Nel tratto di mare di Porto Cesareo, in provincia di Lecce, sono in corso da ore complesse operazioni di ricerca per un kitesurfista disperso dopo aver perso il controllo della vela a causa del forte vento. Le attività di soccorso coinvolgono più mezzi tra mare e aria, mentre cresce l’apprensione per l’esito della vicenda.
Porto Cesareo, surfista 39enne disperso in mare: ricerche in corso e condizioni meteo difficili
Le operazioni di ricerca sarebbero scattate in pochi minuti e proseguono senza interruzione, coinvolgendo un ampio dispositivo di soccorso coordinato dalla Guardia costiera. Mezzi navali stanno perlustrando l’intera area interessata, mentre un elicottero sorvola costantemente il tratto di mare per individuare eventuali segnali utili.
Alle attività partecipano anche unità aeree dell’Aeronautica militare e forze dell’ordine a terra, tra cui Carabinieri e polizia locale, impegnati nel controllo della costa e del litorale.
La zona della Baia Grande, molto frequentata dagli appassionati di sport acquatici, è stata completamente presidiata, ma al momento non si registrano esiti concreti. Le condizioni meteo restano critiche, con vento ancora sostenuto da settentrione e mare agitato, elementi che complicano le operazioni e potrebbero aver influito in modo determinante sull’incidente.
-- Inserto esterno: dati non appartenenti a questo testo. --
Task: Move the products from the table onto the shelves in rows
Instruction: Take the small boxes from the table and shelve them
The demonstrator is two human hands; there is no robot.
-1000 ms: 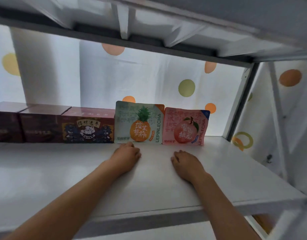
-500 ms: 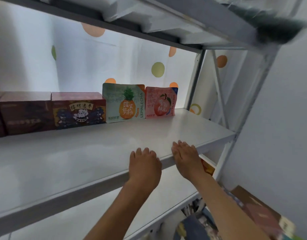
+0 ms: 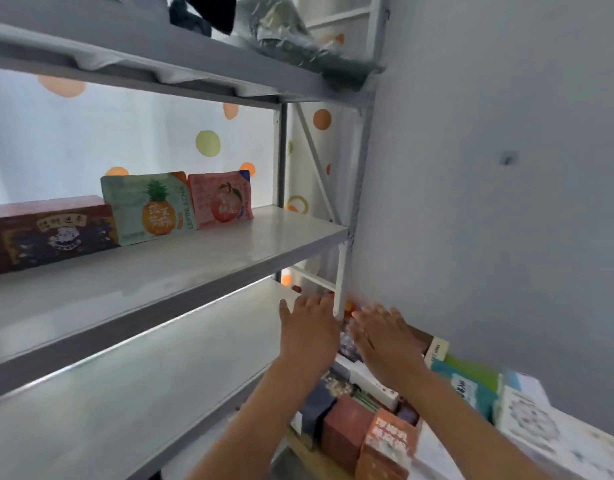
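Both hands have left the shelf [image 3: 201, 268] edge: left hand [image 3: 307, 332] and right hand [image 3: 385, 341], grips spread and empty, now hover over boxes [image 3: 361, 424] on the desk [image 3: 437, 455]; pouches [image 3: 181, 206] remain shelved.

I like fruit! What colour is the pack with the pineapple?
Pale green pack with a yellow-orange pineapple, in the head view.

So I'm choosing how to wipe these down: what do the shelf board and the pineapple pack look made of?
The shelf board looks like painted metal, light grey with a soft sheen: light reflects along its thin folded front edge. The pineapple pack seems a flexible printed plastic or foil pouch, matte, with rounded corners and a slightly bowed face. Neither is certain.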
Con il passare delle ore cresce la preoccupazione, mentre le speranze restano affidate all’eventuale miglioramento del tempo e all’esito delle ricerche in corso.
Porto Cesareo, surfista 39enne disperso in mare: trovata la vela
Come riportato da Quotidiano di Puglia, un uomo di circa 39 anni, Mimmo Piepoli, originario di Erchie (Brindisi), pare sia disperso da alcune ore nelle acque di Porto Cesareo, in provincia di Lecce. Il kitesurfista si sarebbe trovato nel pomeriggio di ieri nello specchio d’acqua della Baia Grande, tra Torre Chianca e Torre Lapillo, quando avrebbe incontrato serie difficoltà nel controllo della vela a causa di un improvviso peggioramento delle condizioni meteo. Il forte vento da nord, accompagnato da raffiche intense e mare mosso, avrebbe reso complicata la navigazione anche per atleti esperti.
In breve tempo l’uomo sarebbe scomparso alla vista di chi lo osservava da riva, senza riuscire a rientrare. L’ultimo avvistamento in mare sarebbe stato segnalato davanti al lido Tabù, mentre sulla spiaggia, nella zona di Belvedere, sarebbero stati ritrovati alcuni suoi effetti personali. L’allarme è stato lanciato da altri surfisti presenti sul posto, che non vedendolo tornare hanno immediatamente contattato la Capitaneria di porto di Gallipoli.